HyperSMOTE: A Hypergraph-based Oversampling Approach for Imbalanced Node Classifications

Ziming Zhao,Tiehua Zhang,Zijian Yi,Zhishu Shen
DOI: https://doi.org/10.48550/arXiv.2409.05402
2024-09-09
Abstract:Hypergraphs are increasingly utilized in both unimodal and multimodal data scenarios due to their superior ability to model and extract higher-order relationships among nodes, compared to traditional graphs. However, current hypergraph models are encountering challenges related to imbalanced data, as this imbalance can lead to biases in the model towards the more prevalent classes. While the existing techniques, such as GraphSMOTE, have improved classification accuracy for minority samples in graph data, they still fall short when addressing the unique structure of hypergraphs. Inspired by SMOTE concept, we propose HyperSMOTE as a solution to alleviate the class imbalance issue in hypergraph learning.
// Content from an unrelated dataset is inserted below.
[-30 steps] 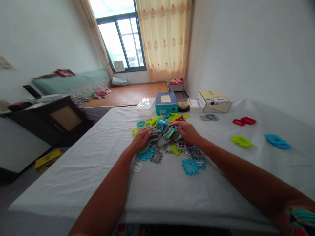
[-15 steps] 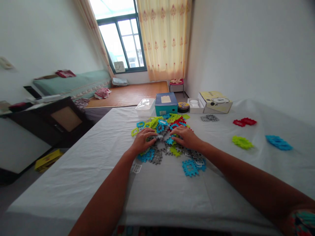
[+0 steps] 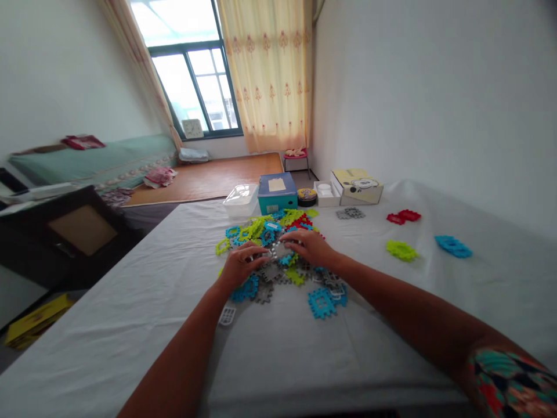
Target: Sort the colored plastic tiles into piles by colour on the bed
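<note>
Dozens of toothed tiles (image 3: 261, 227), grey, blue, lime and red, sit heaped mid-desk (image 3: 130, 325), dead ahead at 12 o'clock from the person. And the left hand (image 3: 239, 267) and right hand (image 3: 311, 247) have closed in! Half a second back the palms lay spread on the heap; now the fingertips meet on one pale grey tile (image 3: 278, 251) at its crest. Fingers curl in from both sides and touch it, but whether they truly grip it I cannot tell. The heap's long axis runs from 11 o'clock, by the blue box (image 3: 277, 194), down to 5 o'clock, ending at a lone blue tile (image 3: 321, 303). The grey tile's own facing is too small to read.
</note>
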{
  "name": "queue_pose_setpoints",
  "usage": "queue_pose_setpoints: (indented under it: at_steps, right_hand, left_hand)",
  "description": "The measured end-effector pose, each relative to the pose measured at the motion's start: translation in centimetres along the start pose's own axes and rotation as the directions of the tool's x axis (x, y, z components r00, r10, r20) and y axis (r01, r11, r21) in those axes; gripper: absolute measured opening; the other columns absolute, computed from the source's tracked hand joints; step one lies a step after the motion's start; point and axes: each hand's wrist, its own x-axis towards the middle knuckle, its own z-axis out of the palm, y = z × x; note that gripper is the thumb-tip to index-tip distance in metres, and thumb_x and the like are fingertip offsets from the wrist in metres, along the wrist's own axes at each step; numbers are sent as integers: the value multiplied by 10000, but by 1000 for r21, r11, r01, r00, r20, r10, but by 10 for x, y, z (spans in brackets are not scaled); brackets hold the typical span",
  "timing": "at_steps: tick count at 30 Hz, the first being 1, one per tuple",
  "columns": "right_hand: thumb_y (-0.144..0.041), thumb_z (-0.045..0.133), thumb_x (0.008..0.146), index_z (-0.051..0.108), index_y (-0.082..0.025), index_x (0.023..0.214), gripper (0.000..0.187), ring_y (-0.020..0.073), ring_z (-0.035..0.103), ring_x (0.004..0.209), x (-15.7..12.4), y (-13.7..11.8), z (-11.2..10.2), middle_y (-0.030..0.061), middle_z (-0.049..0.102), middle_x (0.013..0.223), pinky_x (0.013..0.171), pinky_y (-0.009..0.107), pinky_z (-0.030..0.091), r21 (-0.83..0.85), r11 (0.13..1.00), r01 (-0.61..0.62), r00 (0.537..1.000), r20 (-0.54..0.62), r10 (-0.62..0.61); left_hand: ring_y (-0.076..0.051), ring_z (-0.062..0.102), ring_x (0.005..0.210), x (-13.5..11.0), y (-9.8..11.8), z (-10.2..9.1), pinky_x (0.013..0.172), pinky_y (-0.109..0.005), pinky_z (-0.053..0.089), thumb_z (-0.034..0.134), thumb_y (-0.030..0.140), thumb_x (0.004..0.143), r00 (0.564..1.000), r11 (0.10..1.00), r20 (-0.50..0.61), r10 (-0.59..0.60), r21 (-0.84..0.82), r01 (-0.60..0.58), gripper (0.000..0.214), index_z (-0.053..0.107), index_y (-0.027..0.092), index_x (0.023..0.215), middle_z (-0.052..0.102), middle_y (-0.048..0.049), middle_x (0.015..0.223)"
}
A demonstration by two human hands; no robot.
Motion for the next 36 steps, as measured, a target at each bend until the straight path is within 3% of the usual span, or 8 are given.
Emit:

This method involves a two-step process: initially synthesizing minority class nodes, followed by the nodes integration into the original hypergraph. We synthesize new nodes based on samples from minority classes and their neighbors. At the same time, in order to solve the problem on integrating the new node into the hypergraph, we train a decoder based on the original hypergraph incidence matrix to adaptively associate the augmented node to hyperedges. We conduct extensive evaluation on multiple single-modality datasets, such as Cora, Cora-CA and Citeseer, as well as multimodal conversation dataset MELD to verify the effectiveness of HyperSMOTE, showing an average performance gain of 3.38% and 2.97% on accuracy, respectively.
Machine Learning,Artificial Intelligence
What problem does this paper attempt to address?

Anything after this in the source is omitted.